Wide receiver Dorian Baker is an example of an undrafted rookie signing that is based on traits. He only had one year of any meaningful production at Kentucky and that was his sophomore season in 2015. Baker has been a player that struggled to stay healthy, particularly with injuries to his legs. The most notable of which was an ankle that cost him his junior year and seemed to impact him as a senior.
Nevertheless, the former Cleveland Heights Tiger has some tools that make him interesting. The first thing that stands out is his size at a hair under 6'3" 213 pounds. Save for Jaelan Strong, Baker is the densest player in the receiver group. His build is similar to former Cleveland Brown Ricardo Louis or a Dez Bryant.
The other thing that stands out with Baker is how well he tracks and plays the ball while it's in the air. He has the ability to use his body to his advantage and has a wide catch radius and pretty good hands.
His agility and balance are solid, but his explosion and raw speed are rather underwhelming. And to some extent, Baker can get away with that if he can go and get the football.

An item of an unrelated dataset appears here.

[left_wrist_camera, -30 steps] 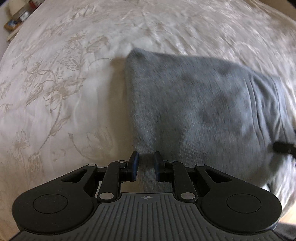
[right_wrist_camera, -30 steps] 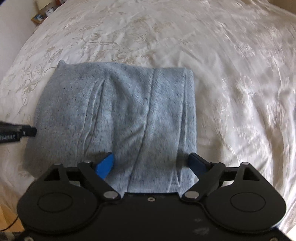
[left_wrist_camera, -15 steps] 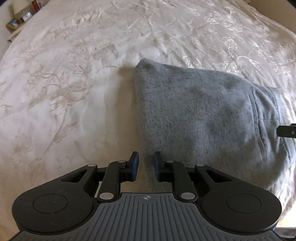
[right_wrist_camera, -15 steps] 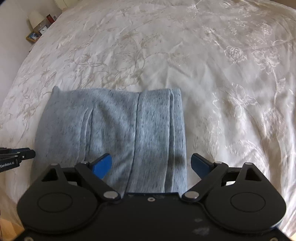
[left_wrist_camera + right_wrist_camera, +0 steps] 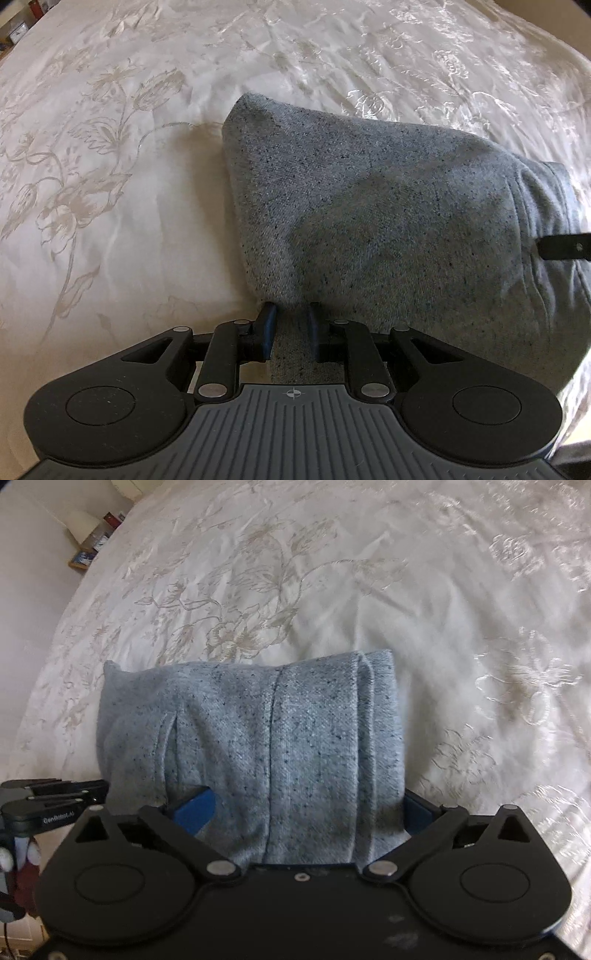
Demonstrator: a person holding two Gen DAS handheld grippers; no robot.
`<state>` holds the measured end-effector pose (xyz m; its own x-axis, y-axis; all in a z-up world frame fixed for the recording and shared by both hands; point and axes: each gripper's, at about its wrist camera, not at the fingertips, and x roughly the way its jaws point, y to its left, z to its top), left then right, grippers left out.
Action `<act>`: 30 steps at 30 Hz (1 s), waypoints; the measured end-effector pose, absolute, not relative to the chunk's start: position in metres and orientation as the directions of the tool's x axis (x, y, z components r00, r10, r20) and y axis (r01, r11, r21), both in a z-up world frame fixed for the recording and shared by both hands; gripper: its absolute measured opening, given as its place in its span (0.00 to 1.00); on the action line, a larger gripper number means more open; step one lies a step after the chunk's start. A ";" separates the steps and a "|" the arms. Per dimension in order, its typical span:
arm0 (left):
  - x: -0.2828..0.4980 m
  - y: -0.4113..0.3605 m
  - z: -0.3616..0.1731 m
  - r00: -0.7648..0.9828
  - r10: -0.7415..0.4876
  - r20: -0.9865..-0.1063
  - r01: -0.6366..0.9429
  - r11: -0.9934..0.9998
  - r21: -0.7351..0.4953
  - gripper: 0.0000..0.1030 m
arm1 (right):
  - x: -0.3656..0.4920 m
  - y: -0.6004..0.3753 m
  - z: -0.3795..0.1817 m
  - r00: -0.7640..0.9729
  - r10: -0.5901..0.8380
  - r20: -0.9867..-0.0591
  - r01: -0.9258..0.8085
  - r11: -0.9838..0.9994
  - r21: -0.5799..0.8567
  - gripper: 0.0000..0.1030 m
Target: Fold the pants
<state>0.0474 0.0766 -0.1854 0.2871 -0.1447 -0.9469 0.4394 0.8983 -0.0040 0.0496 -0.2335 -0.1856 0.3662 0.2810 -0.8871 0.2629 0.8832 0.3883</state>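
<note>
The grey pants lie folded into a thick bundle on the white bedspread. My left gripper is shut on the bundle's near left edge, with grey cloth pinched between the jaws. In the right wrist view the pants fill the space between the wide jaws of my right gripper. The cloth drapes over its blue fingers, and the jaws stand open around the bundle's near right end. The left gripper shows at the left edge of this view.
The bedspread has a pale embroidered flower pattern and spreads far beyond the pants on all sides. A small wooden shelf with boxes stands by the wall at the far left of the bed.
Both grippers have moved forward into the near edge of the bundle. The left jaws now pinch the cloth, and the pants now lie between the right jaws.
</note>
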 end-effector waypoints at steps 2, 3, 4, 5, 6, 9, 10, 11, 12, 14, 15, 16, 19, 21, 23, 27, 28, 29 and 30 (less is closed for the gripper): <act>0.043 0.081 -0.186 0.298 -0.169 -0.939 0.446 0.895 -0.020 0.18 | 0.053 -0.236 -0.189 0.364 0.298 -0.883 0.257 0.879 0.402 1.00; 0.041 0.084 -0.185 0.302 -0.184 -0.935 0.450 0.893 -0.030 0.19 | 0.055 -0.237 -0.191 0.361 0.307 -0.881 0.256 0.876 0.410 1.00; 0.041 0.087 -0.184 0.302 -0.195 -0.933 0.456 0.889 -0.039 0.19 | 0.055 -0.237 -0.191 0.358 0.313 -0.880 0.255 0.874 0.414 1.00; 0.041 0.089 -0.182 0.303 -0.206 -0.930 0.457 0.888 -0.048 0.19 | 0.055 -0.239 -0.193 0.357 0.319 -0.878 0.253 0.872 0.420 1.00; 0.040 0.094 -0.179 0.304 -0.224 -0.926 0.448 0.892 -0.069 0.19 | 0.055 -0.240 -0.193 0.354 0.325 -0.877 0.249 0.871 0.423 1.00; 0.042 0.107 -0.172 0.295 -0.276 -0.915 0.403 0.904 -0.143 0.22 | 0.056 -0.243 -0.195 0.350 0.336 -0.874 0.245 0.868 0.432 1.00; 0.044 0.111 -0.170 0.291 -0.289 -0.912 0.386 0.908 -0.165 0.26 | 0.055 -0.243 -0.194 0.350 0.338 -0.874 0.244 0.868 0.433 1.00; 0.046 0.114 -0.171 0.280 -0.309 -0.909 0.370 0.908 -0.195 0.28 | 0.056 -0.243 -0.195 0.348 0.338 -0.874 0.242 0.869 0.432 1.00; 0.050 0.119 -0.173 0.257 -0.343 -0.903 0.351 0.904 -0.244 0.31 | 0.055 -0.245 -0.195 0.347 0.337 -0.875 0.241 0.870 0.431 1.00; 0.059 0.129 -0.178 0.215 -0.418 -0.883 0.287 0.891 -0.352 0.50 | 0.053 -0.244 -0.195 0.343 0.334 -0.878 0.241 0.872 0.427 1.00; 0.063 0.134 -0.182 0.198 -0.428 -0.882 0.251 0.892 -0.377 0.77 | 0.056 -0.243 -0.196 0.340 0.335 -0.879 0.240 0.873 0.426 1.00; 0.065 0.135 -0.184 0.188 -0.427 -0.884 0.240 0.893 -0.380 0.95 | 0.057 -0.243 -0.196 0.338 0.336 -0.879 0.239 0.873 0.425 1.00; 0.067 0.125 -0.185 0.179 -0.412 -0.893 0.287 0.890 -0.353 0.99 | 0.059 -0.242 -0.197 0.334 0.340 -0.879 0.237 0.873 0.427 1.00; 0.068 0.112 -0.188 0.159 -0.421 -0.893 0.323 0.877 -0.356 0.99 | 0.060 -0.242 -0.197 0.336 0.341 -0.878 0.234 0.873 0.428 1.00; 0.070 0.096 -0.192 0.129 -0.454 -0.882 0.352 0.852 -0.387 0.99 | 0.059 -0.242 -0.197 0.341 0.340 -0.877 0.235 0.872 0.430 1.00; 0.074 0.062 -0.200 0.094 -0.422 -0.902 0.396 0.847 -0.355 1.00 | 0.055 -0.242 -0.197 0.356 0.336 -0.872 0.242 0.868 0.434 1.00; 0.075 0.059 -0.203 0.092 -0.410 -0.908 0.393 0.852 -0.345 1.00 | 0.053 -0.243 -0.196 0.363 0.335 -0.870 0.247 0.865 0.437 1.00; 0.077 0.059 -0.204 0.090 -0.412 -0.907 0.384 0.854 -0.350 1.00 | 0.052 -0.244 -0.197 0.370 0.333 -0.867 0.255 0.861 0.440 1.00; 0.078 0.062 -0.204 0.086 -0.422 -0.903 0.370 0.855 -0.364 1.00 | 0.049 -0.245 -0.196 0.381 0.331 -0.864 0.264 0.856 0.444 1.00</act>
<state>0.0778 0.0618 -0.2045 0.0861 -0.4219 -0.9025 0.3697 0.8548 -0.3643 0.0492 -0.2448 -0.1963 0.3806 0.3308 -0.8635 0.2636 0.8563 0.4442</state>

It does suggest he's more of a possession receiver and someone that can operate in the red zone, which certainly isn't a bad thing.
Competing against players like Derrick Willies, Damion Ratley and D.J. Montgomery, who profile as speedster receivers who look like they can help on special teams, Baker is likely at a disadvantage.
Although he will have the opportunity to show he deserves to be signed to the practice squad, where he can hopefully work to improve his explosiveness and hopefully stay healthy, Baker's biggest contribution may be in camp providing a wide bodied, strong receiver that can make plays on contested passes for Browns corners to work against.
Baker could be a player that makes some highlight catches in practice and the preseason just as he has in his career at Kentucky, but so much of the battle for him is staying healthy and being consistent. Given where the Browns are, he seems like he's a year or two away and it's about giving them a reason to want to keep him around and invest in his development.